Can you have relevant life insurance if company profits are low?

Relevant life insurance when company profits are low or uncertain

Relevant life insurance is often presented as a tax-efficient benefit for directors of profitable companies.

In practice, many small limited companies do not have a predictable annual turnover.

If you’re a contractor, you’ll experience times when you’re on the bench; small consultancies often experience fallow periods. Similarly, new companies take time to build up regular revenue streams.

This is why many company directors ask if it makes sense to invest in a relevant life policy if your income is unpredictable.

The short answer is yes, in most cases.

Why directors hesitate

For most directors, the concern is not the monthly premium itself. Relevant life policies often cost well under £100 per month. Hesitation usually comes from uncertainty about the future, rather than current affordability.

Directors often question whether premiums can still be paid during loss-making periods, whether expenses remain legitimate when profits dip, and what happens if the company stops altogether for a few months.

These are sensible questions, particularly for one-person companies where the director is solely responsible for the financial health of the business.

Relevant life is not linked to profits

Relevant life insurance is an employer-provided benefit. The company pays the premiums to provide life cover for a director or employee.

There is no requirement that the company be profitable when the premiums are paid. What matters is that the expense is incurred wholly and exclusively for the purposes of the business, and that the company is able to meet the cost.

Many allowable business expenses continue to be paid during quiet periods. Expenses such as software subscriptions, accountancy fees and insurance often remain in place even when income is low.

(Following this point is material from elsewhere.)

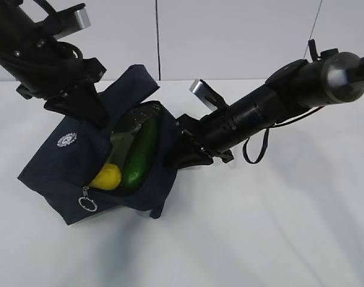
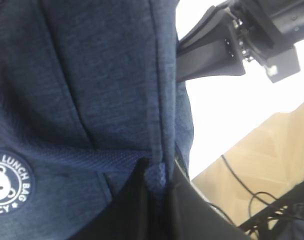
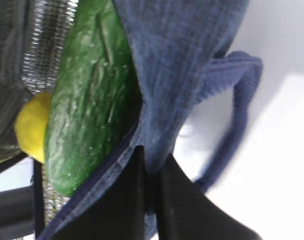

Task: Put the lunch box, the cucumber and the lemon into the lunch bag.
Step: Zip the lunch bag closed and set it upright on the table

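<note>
Currently the lunch bag (image 1: pixel 68 161) is lying tilted on the white desk (image 1: pixel 260 227), mouth open toward the camera, and serving as the landmark for everything below.

Contents: the cucumber (image 1: pixel 140 154) is lying lengthwise inside the bag's opening; the lemon (image 1: pixel 106 176) is sitting just beside it, nearer the zipper's ring pull (image 1: pixel 87 203). Behind both, a pale lid with a clear wall is showing deep in the bag — judging this to be the lunch box (image 1: pixel 123 139), though it is partly hidden.

Left gripper (image 2: pixel 157 185): fingers are pressed together on a fold of the bag's navy fabric, on the side that carries the round white logo (image 2: pixel 7 182).

Right gripper (image 3: pixel 149 185): fingers are pinching the bag's opposite rim, next to one loop handle (image 3: pixel 232 125); only a thin layer of cloth is sitting between them.

Step in hand: all three items are appearing to be inside, so both arms are holding the mouth spread apart, at the end of loading rather than mid-transfer.

Next move, as a judgement: either letting go of both rims and backing clear of the bag, or bringing the rims together. Either one is calling for slow, even motion, since the cucumber's end is lying close to the opening and the tilted bag could spill it or the lemon.
</note>
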Motion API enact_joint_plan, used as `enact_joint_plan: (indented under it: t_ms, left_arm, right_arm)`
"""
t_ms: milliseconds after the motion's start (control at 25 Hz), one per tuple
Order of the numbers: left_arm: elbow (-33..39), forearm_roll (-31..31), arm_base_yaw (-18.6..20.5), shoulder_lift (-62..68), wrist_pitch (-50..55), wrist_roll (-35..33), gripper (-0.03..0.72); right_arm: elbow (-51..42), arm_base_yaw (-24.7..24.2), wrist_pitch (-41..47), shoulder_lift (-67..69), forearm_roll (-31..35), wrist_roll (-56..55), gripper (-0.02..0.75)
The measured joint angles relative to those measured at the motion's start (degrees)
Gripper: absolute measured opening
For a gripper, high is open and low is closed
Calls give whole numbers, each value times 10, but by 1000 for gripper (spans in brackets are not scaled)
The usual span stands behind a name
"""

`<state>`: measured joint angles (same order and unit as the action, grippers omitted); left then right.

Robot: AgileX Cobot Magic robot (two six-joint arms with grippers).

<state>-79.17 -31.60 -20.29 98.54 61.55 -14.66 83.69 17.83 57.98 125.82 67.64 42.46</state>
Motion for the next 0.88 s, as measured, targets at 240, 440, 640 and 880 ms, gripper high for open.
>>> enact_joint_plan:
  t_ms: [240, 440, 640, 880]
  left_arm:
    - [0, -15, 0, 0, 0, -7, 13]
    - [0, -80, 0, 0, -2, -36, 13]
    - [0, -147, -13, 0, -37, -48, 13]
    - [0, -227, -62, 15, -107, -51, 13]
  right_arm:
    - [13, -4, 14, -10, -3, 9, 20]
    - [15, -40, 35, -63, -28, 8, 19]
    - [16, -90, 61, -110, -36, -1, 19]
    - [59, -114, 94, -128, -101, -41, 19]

From a tax perspective, what matters is whether the expense is incurred wholly and exclusively for the business.

Relevant life insurance is designed specifically to meet that test, assuming it is set up correctly.

You can read more about this in our guide:
Is relevant life insurance a business expense?

What happens if the company makes a loss?

The premiums the company pays on a relevant life policy are treated in the same way as other allowable business expenses, provided the policy meets the relevant HMRC conditions.

If the company makes a loss in a particular accounting period, it can still claim allowable expenses in the usual way. The resulting trading loss is dealt with under standard Corporation Tax rules, most commonly by being carried forward and offset against future profits.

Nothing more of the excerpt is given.